6. Prevent falls in your hospital room for safety:
- Your safety is very important.
- Staff will make sure your call light is in reach before they leave your room.
- Please use your call light for assistance to get out of bed.
- Do not get out of bed without help from staff if you feel weak or dizzy.
- Sitting up in bed, slowly sitting on the edge of your bed and taking deep breaths for a few minutes before standing up can help prevent dizziness.
- Wear non skid slippers or shoes when up. If you do not have any please ask and we will provide a pair.
7. Wash your hands early and often. Hand washing is the #1 method to prevent infections.
- Wash your hands after using the bathroom, before eating, and after you cough or sneeze.
- Always wash your hands before and after touching your surgical site or changing your dressing to help prevent surgical site infections. Your health care providers wash their hands or use the alcohol hand gel before and after your care.
- Speak up if you feel that your care providers are not washing their hands!
8. Learn about medication safety.
- Bring a list of all of your medicines to your doctor's appointments and to the hospital. Include vitamins, herbal supplements and over-the-counter medicines you take. Keep a record of vaccines you have had. Do not bring your medicines to the hospital unless your doctor tells you to do so.
- Understand your medicines. Make sure you know which medicines you take, why you take them, and their dosage and timing instructions. Ask your doctor or pharmacist if you have any questions about your medicine instructions. When you get a new prescription, make sure you know what the medicine is for and any possible side effects.

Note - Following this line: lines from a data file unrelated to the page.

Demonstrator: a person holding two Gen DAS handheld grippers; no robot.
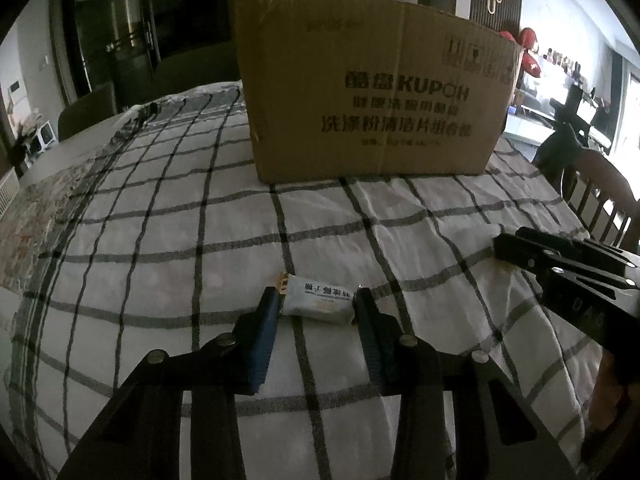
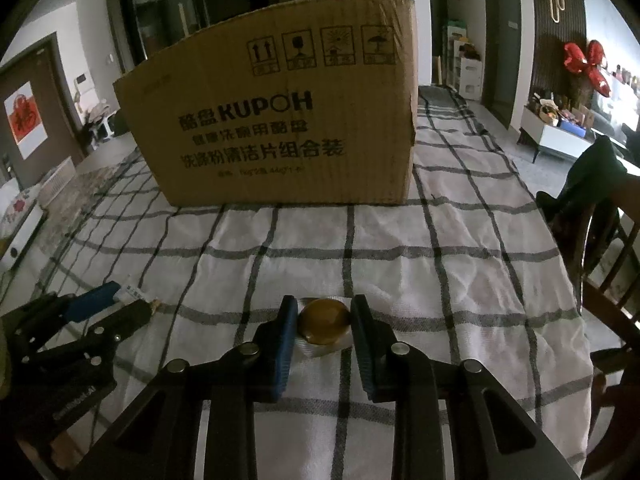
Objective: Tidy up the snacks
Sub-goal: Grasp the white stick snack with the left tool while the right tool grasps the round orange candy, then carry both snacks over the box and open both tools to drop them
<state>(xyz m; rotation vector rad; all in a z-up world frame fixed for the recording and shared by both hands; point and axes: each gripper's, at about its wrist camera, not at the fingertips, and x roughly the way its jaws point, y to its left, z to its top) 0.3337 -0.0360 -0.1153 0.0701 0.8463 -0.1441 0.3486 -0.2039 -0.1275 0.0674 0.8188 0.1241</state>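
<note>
Gripping a white snack packet (image 1: 318,298), the left claw (image 1: 316,300) mirrors the right claw (image 2: 324,312) clamping a brown sweet (image 2: 323,320).

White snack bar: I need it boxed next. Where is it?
In the left wrist view, the snack bar lies on the tablecloth between the left gripper fingers, nearer than the box.

1 box (image 2: 276,120) stands upper centre. 2 snacks lie on 1 checked cloth (image 2: 460,280): 1 white bar (image 1: 318,298) at lower centre of the left view, 1 brown round sweet (image 2: 324,320) at lower centre of the right view. 2 grippers: left (image 1: 316,304), right (image 2: 324,316). 1 chair (image 2: 608,264) at right edge.
</note>
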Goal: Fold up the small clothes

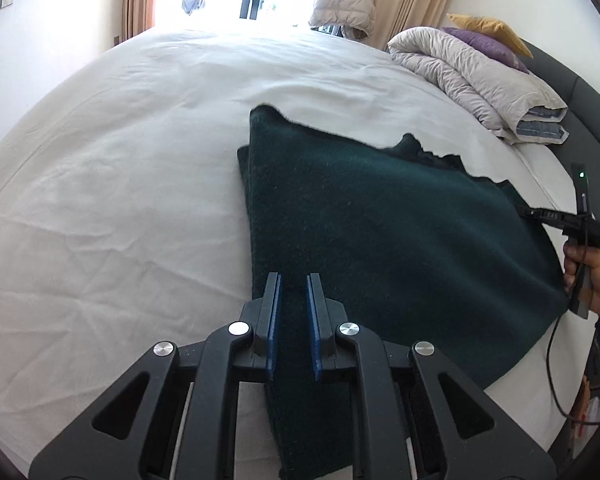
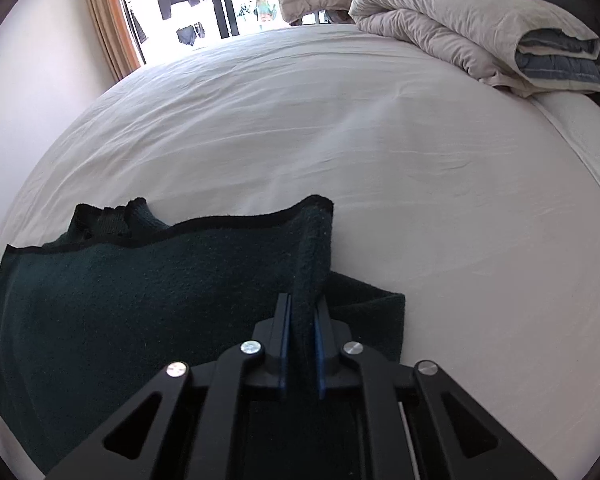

- Recognize your medicines: Tell your nurse right away if you notice the color, the label on the medicine, the dose, or the timing of your medicine is different than at home.
- Tell your doctor/nurses about any allergies or side effects to medicines you have had in the past. If you feel suddenly short of breath, have a rash, hives or an itching sensation, tell your nurse right away. You may be allergic to a medicine.
- Before you leave the hospital, you will get a copy of your Medication List from your nurse. This list should match the instructions your doctor has given you about your medicines.
9. Learn about different types of pain medication. In the hospital, you may be given medication for pain that you take by mouth or receive through your vein. Occasionally pain is managed with a PCA (Patient Controlled Analgesia) pump that is attached to an intravenous (IV) line. This allows you to manage your own pain by pushing a button which delivers a set amount of pain medicine through the IV.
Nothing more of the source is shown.